How can something that came from China, to Okinawa, to Japan, then to Korea be 100% Japanese?
The term "Japanese karate" has a meaning. It doesn't mean it was wholly native to Japan--it means what was taught and practiced there.
I don't think he asked the question that people think he asked. From China to Okinawa to Japan: you are saying that the term has meaning because it was taught and practiced there, but he didn't ask how something that went from China to Okinawa to Japan can be called Japanese; what he's asking is how it can be called 100% Japanese after it then went to Korea and was taught and practiced in Korea, not in Japan.
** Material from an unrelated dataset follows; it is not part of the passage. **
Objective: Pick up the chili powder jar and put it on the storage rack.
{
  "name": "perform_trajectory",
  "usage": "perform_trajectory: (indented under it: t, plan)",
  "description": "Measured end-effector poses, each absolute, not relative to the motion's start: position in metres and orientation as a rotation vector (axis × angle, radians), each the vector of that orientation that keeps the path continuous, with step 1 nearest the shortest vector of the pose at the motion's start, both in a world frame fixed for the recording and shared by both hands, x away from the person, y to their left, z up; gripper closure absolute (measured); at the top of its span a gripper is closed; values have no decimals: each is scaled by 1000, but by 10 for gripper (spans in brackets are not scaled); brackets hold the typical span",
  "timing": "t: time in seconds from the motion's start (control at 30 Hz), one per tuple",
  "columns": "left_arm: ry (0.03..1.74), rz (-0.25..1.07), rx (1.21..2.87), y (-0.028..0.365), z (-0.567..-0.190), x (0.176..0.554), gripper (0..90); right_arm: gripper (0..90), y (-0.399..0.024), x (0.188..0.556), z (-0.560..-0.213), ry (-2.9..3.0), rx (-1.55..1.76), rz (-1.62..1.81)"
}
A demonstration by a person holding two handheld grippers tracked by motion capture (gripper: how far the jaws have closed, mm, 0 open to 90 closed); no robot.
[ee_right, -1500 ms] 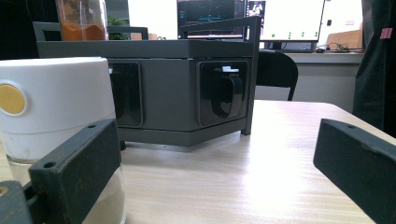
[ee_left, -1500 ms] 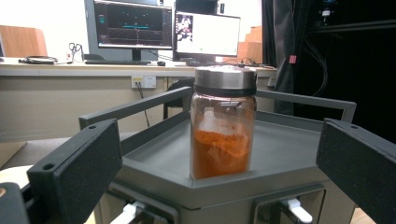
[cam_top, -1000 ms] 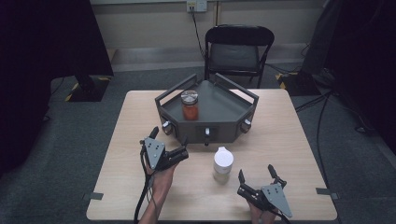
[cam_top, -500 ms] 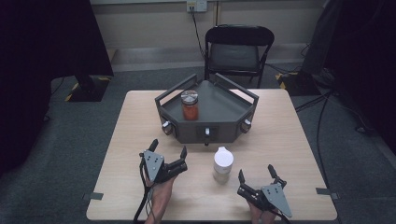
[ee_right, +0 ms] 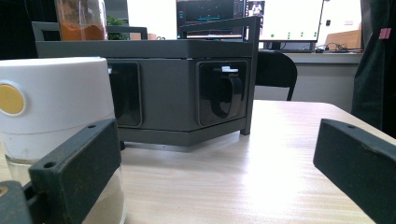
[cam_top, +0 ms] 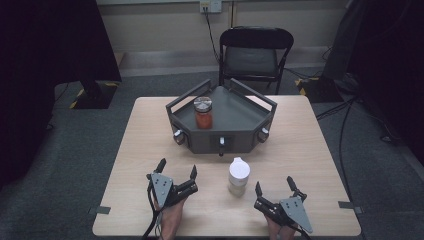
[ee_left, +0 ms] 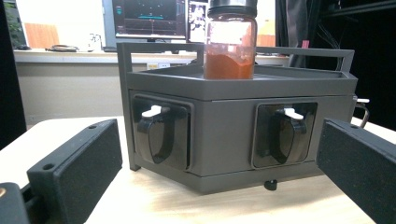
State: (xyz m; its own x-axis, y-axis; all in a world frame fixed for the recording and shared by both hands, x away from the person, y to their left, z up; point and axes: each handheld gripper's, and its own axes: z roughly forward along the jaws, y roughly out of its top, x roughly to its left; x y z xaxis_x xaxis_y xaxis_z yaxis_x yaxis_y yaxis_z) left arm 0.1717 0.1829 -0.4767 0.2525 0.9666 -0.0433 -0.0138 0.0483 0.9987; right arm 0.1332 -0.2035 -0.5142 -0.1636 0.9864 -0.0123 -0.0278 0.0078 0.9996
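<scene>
A: What sits nearest the person's edge of the table (cam_top: pixel 125 165)?

B: The two grippers. The left gripper (cam_top: pixel 176 173) rests low on the wood with its jaws spread wide and nothing between them. The right gripper (cam_top: pixel 276 190) lies near the front right edge, jaws likewise parted and empty. A hand shows beneath each one at the bottom of the high view.

A: And just beyond them?

B: A white-capped shaker jar (cam_top: pixel 238 176) stands upright on the table between the two grippers, closer to the right one but not touching it. In the right gripper view the jar (ee_right: pixel 51 121) rises just behind that gripper's left-hand jaw, with a yellow dot on its white cap and pale powder in the glass below. It stands outside the gap between the jaws.

A: Farther back?

B: A grey hexagonal rack (cam_top: pixel 235 125) sits mid-table, with rails around its top deck and recessed holders in its side faces. In the left gripper view two of those holders face the camera, and the rack (ee_left: pixel 224 126) lies straight ahead of the spread jaws, well apart from them.

A: Anything on top?

B: A glass jar of orange-red powder (cam_top: pixel 203 113) with a dark metal lid, upright on the deck's left part.

A: Behind the table?

B: A black folding chair (cam_top: pixel 255 52) against the wall.
</scene>
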Motion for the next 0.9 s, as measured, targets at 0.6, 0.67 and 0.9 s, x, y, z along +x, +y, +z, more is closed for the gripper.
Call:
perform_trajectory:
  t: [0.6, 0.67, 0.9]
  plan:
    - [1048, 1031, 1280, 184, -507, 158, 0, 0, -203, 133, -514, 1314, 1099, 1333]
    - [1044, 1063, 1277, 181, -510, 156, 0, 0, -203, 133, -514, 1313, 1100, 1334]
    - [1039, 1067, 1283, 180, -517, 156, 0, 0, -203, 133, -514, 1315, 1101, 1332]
Modern taekwondo is not kwan era taekwondo, nor is it taekwondo as seen in the sixties. The forms are different, regardless of which federation you are looking at, and in the case of the KKW forms, any Japanese kata have been replaced twice; first by Palgwe pumse and then by the Taegeuk pumse. Tournament rules were established that reflect Korean preference for kicking, and Korean terminology and philosophical perspectives were infused.
Modern taekwondo most certainly has Korean roots, but it also has roots in Japan, Okinawa and China. As for the Korean roots, most are postwar. Which shouldn't raise any eyebrows, as it is a postwar art. There are kwan founders who claimed knowledge of Taekkyeon. Personally, I'm willing to take them at face value; I know how to play baseball, football, and basketball, but I have no pedigree. If the US were occupied and a foreign culture imposed upon it and football were made illegal, after the occupation ended, I could teach youngsters how to play football, but there would be no record of me ever having played on a professional or amateur team. I simply know how to play it because it is what we played for enjoyment.
That said, Taekwondo, modern or otherwise, is not taekkyeon, and has no direct root to any specific prewar KMA. It is a postwar Korean art whose development reflects the changes and the state of Korea at the time that it was systematized. While there are apparently a few people who have links to Taekkyeon and who teach it as Taekkyeon, and while there may be unarmed ancient KMA preserved in sources such as the Muyedobotongji that people may have or may yet reconstruct, Taekwondo is not such an art. It is the KMA of modern Korea.
It is Korean inasmuch as NFL football is American football and not Rugby football.